How to Protect the Plantar Fascia Ligament
Given the central role this band of tissue plays in each step you take, it’s vitally important to do all you can to keep it healthy. With a good understanding of your own unique risk factors for injury and some basic knowledge of how to properly support your plantar fascia, you can help keep it healthy and strong:
- Wear supportive shoes. Choose shoes with a thick, cushioned sole, proper arch support, and the correct length and width. You’ll want to shop for shoes at the end of the day, since feet swell slightly throughout the day while you walk and move. Buying shoes at the beginning of the day can result in an improper fit.
- Rest your feet. If your job requires a lot of standing or walking, make a dedicated effort to rest your feet during breaks in your workday. This will help your plantar fascia rest and rebound, without becoming overstrained.
- Ice your heels. When you do notice redness, swelling, or pain in your heels you can use ice to bring down pain and inflammation. Ice your feet while you rest and at the end of the day for 10-15 minutes if needed.
- Stretch. Stretching can help keep your plantar fascia flexible and resistant to injury. Posterior muscle group stretching exercises such as the “wall calf stretch” should be performed before first steps in the morning, before bed and a couple of times throughout the day if you have plantar fasciitis. These stretching exercises can also help break up scar tissue from micro-injuries and promote better blood circulation. Perform plantar fascia ligament stretches each day whenever possible.
- Use orthotic inserts. If you notice heel pain, or have several risk factors for plantar fasciitis, you can wear shoe inserts specifically designed for Plantar Fasciitis. Heel Seats are clinically-proven to reduce heel pain while targeting its underlying cause. Heel Seats cushion painful heels while re-aligning a damaged, flattened arch to just the right level. In some cases, custom orthotics are needed for proper arch support which can be made by your podiatrist.
Plantar Fasciitis: The Number One Plantar Fascia Malady
Podiatrists cite Plantar Fasciitis as the most common cause of heel pain in adults. In this condition, the plantar fascia ligament flexes beyond a normal range of motion or is subject to stress from high impact activities. Repeated often enough, this stress and repetitive motion can lead to small tears in the tissue, deterioration of the fatty heel pad, and inflammation. Heel spurs often develop in conjunction with Plantar Fasciitis as the body creates hard calcium deposits in an effort to fortify the weakened plantar fascia ligament.

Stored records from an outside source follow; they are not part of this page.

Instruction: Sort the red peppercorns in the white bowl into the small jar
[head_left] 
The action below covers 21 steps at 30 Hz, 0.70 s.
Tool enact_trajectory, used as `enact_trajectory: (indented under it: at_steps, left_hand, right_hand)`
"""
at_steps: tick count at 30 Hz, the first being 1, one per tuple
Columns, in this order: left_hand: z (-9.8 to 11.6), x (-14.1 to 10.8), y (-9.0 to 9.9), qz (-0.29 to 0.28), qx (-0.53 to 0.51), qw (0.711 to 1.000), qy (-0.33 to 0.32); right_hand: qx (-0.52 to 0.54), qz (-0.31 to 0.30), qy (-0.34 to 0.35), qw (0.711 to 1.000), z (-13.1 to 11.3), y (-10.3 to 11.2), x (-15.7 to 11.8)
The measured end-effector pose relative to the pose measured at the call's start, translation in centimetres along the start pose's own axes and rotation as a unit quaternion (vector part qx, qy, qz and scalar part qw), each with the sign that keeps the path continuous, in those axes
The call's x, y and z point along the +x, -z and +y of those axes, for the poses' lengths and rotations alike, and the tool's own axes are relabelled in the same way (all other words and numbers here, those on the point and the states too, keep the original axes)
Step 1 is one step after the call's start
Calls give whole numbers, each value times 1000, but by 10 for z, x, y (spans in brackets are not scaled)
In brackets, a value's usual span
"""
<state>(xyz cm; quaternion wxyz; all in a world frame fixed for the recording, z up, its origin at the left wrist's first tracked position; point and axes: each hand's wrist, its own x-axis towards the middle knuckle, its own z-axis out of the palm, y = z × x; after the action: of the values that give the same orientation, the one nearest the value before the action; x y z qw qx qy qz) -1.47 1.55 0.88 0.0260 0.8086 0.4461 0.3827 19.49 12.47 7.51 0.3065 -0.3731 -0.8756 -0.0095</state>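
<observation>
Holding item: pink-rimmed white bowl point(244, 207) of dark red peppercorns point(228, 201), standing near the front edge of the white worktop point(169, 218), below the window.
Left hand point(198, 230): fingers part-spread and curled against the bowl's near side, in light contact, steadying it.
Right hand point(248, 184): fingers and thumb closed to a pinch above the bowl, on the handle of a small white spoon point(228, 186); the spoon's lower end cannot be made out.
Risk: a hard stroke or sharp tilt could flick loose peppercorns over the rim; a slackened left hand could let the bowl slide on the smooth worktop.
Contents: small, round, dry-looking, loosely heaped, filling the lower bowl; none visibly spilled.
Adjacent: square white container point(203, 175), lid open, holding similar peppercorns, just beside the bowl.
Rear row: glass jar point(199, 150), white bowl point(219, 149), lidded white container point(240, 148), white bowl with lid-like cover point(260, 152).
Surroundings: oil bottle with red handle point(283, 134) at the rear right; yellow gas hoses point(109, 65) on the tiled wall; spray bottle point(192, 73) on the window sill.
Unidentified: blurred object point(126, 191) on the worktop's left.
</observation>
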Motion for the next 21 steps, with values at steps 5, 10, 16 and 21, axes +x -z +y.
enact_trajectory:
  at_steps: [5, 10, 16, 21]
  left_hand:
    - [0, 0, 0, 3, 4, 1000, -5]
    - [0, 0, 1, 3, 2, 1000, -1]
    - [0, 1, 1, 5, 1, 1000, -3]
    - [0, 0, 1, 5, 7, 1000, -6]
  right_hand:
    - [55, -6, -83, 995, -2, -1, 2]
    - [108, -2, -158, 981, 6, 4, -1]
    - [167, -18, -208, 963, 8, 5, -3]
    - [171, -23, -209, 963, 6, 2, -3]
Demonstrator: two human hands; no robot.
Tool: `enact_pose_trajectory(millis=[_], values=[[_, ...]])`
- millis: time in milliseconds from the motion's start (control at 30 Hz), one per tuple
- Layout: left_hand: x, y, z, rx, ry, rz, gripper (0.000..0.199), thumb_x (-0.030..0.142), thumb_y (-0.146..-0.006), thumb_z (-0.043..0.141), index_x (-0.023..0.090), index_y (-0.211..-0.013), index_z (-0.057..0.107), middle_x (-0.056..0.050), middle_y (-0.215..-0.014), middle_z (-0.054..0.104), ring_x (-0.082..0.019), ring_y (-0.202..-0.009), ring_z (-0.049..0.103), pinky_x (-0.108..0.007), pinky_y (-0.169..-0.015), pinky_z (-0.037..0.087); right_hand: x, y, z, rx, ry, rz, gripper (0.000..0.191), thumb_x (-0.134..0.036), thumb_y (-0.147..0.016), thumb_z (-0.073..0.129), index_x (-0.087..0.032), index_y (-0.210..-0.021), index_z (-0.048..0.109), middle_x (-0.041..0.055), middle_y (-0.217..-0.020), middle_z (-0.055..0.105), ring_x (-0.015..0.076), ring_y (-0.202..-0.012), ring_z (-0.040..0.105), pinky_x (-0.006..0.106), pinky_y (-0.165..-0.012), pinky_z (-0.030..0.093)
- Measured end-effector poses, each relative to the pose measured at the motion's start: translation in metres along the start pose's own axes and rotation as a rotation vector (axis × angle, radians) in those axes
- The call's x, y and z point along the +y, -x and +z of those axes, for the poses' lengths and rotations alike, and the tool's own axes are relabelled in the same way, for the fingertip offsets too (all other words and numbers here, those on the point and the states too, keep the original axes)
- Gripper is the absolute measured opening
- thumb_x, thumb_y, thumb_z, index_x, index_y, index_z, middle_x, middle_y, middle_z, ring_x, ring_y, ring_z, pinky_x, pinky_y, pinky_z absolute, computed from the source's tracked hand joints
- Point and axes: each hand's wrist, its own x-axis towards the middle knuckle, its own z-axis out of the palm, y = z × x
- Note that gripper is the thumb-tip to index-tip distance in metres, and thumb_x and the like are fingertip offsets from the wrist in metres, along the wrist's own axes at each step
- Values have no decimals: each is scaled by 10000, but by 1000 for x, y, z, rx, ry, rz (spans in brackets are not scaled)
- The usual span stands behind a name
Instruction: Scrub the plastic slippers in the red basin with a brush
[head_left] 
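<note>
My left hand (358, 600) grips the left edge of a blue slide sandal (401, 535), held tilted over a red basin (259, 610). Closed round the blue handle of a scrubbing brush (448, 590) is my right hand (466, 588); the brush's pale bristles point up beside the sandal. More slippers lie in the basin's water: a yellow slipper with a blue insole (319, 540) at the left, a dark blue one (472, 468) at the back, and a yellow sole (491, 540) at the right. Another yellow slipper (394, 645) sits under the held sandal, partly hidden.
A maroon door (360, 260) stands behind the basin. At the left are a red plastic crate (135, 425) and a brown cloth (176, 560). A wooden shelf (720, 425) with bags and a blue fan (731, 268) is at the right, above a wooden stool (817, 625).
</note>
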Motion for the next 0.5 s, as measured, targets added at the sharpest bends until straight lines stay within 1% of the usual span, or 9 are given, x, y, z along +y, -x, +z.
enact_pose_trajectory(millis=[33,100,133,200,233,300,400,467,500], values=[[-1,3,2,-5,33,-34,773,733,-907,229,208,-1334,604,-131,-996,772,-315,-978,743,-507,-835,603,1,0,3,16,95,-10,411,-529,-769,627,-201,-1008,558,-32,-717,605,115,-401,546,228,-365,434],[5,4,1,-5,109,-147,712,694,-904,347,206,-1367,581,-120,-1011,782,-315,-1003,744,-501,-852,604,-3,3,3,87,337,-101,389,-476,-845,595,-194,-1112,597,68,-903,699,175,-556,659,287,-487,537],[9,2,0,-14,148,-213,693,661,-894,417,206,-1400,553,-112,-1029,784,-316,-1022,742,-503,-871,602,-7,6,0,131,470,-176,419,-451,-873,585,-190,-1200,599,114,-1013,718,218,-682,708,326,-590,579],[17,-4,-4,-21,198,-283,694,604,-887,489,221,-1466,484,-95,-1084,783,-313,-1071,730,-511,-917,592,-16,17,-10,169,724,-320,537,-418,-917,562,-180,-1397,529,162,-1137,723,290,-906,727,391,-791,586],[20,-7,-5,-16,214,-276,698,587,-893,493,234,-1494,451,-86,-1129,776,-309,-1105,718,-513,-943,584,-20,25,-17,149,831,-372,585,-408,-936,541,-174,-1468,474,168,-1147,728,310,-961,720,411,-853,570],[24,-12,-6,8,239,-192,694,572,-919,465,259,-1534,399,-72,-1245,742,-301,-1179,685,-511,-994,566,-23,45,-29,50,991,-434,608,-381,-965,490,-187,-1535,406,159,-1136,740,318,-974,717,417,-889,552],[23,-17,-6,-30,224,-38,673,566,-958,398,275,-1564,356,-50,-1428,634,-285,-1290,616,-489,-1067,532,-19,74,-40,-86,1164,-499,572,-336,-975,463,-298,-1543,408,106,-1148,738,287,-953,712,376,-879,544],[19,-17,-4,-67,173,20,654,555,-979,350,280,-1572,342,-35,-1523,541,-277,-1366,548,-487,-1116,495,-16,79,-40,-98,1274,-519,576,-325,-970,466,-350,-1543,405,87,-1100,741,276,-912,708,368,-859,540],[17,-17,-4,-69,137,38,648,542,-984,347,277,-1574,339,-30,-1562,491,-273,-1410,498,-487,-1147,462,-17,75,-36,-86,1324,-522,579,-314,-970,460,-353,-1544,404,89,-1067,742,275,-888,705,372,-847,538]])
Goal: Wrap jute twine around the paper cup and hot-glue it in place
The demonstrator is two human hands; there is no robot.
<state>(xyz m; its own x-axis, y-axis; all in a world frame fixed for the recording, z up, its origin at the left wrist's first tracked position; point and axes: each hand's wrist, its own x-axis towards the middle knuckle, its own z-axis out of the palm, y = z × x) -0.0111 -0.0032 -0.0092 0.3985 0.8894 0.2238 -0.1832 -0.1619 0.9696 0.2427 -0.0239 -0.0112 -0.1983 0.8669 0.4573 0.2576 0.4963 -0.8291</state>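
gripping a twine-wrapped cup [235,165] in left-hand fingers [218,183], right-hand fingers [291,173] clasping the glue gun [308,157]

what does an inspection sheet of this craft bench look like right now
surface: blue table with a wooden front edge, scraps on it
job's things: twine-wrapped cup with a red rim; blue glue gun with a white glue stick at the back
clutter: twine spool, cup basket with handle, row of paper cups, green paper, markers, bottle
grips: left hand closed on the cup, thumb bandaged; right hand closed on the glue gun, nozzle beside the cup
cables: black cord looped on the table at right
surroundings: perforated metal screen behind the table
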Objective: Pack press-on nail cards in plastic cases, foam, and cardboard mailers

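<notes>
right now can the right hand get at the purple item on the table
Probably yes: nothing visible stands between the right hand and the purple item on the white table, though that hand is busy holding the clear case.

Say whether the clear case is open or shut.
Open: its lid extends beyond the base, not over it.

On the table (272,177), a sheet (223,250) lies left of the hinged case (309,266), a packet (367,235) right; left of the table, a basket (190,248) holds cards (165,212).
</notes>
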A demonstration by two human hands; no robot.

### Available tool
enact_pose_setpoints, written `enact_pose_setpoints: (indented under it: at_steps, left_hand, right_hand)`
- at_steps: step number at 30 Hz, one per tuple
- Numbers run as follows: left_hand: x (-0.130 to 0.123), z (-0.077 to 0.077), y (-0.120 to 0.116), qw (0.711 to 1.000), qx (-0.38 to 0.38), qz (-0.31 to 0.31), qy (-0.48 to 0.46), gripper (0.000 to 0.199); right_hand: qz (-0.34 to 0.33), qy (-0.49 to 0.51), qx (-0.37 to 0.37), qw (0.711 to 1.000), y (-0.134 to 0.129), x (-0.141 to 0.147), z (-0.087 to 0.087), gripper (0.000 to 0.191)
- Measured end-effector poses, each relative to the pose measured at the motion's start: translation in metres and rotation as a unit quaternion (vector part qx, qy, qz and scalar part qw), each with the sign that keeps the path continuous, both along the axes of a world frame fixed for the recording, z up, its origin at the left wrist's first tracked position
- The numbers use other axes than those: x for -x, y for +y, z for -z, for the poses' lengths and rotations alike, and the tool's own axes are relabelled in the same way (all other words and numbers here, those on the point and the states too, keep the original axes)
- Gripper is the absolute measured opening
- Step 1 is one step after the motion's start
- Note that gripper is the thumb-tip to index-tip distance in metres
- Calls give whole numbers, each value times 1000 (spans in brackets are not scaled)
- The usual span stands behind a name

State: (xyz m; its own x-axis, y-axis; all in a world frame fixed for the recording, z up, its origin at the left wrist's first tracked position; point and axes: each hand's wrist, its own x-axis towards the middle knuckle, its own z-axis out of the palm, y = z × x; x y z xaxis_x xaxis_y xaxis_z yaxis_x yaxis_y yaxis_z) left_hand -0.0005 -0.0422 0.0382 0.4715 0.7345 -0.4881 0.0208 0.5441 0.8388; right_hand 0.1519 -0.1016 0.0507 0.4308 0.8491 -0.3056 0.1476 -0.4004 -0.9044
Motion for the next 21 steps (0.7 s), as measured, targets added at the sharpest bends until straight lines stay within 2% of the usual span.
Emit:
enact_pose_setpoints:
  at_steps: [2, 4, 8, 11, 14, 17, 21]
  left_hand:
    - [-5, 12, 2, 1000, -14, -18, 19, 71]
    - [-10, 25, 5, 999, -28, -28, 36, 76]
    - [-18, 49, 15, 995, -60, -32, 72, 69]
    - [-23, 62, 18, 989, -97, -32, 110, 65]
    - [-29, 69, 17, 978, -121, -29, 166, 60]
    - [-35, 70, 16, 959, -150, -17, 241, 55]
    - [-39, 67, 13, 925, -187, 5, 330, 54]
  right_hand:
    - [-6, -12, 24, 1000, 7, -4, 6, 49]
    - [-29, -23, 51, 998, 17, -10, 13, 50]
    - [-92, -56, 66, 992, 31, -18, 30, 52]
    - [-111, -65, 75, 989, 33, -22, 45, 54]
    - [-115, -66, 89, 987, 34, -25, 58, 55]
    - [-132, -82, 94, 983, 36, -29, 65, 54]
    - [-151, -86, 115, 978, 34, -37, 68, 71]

Fortunately, the majority of Plantar Fasciitis cases (about 90%) can be resolved without medications or surgery, using the conservative treatments mentioned above.
If your plantar fascia ligament has developed problems, it’s important to act quickly and consistently. Delaying conservative treatment can mean a long road to recovery or more invasive medical treatments down the road. Given the central role your plantar fascia ligament plays in so many daily activities, make sure you give it the attention and support it requires!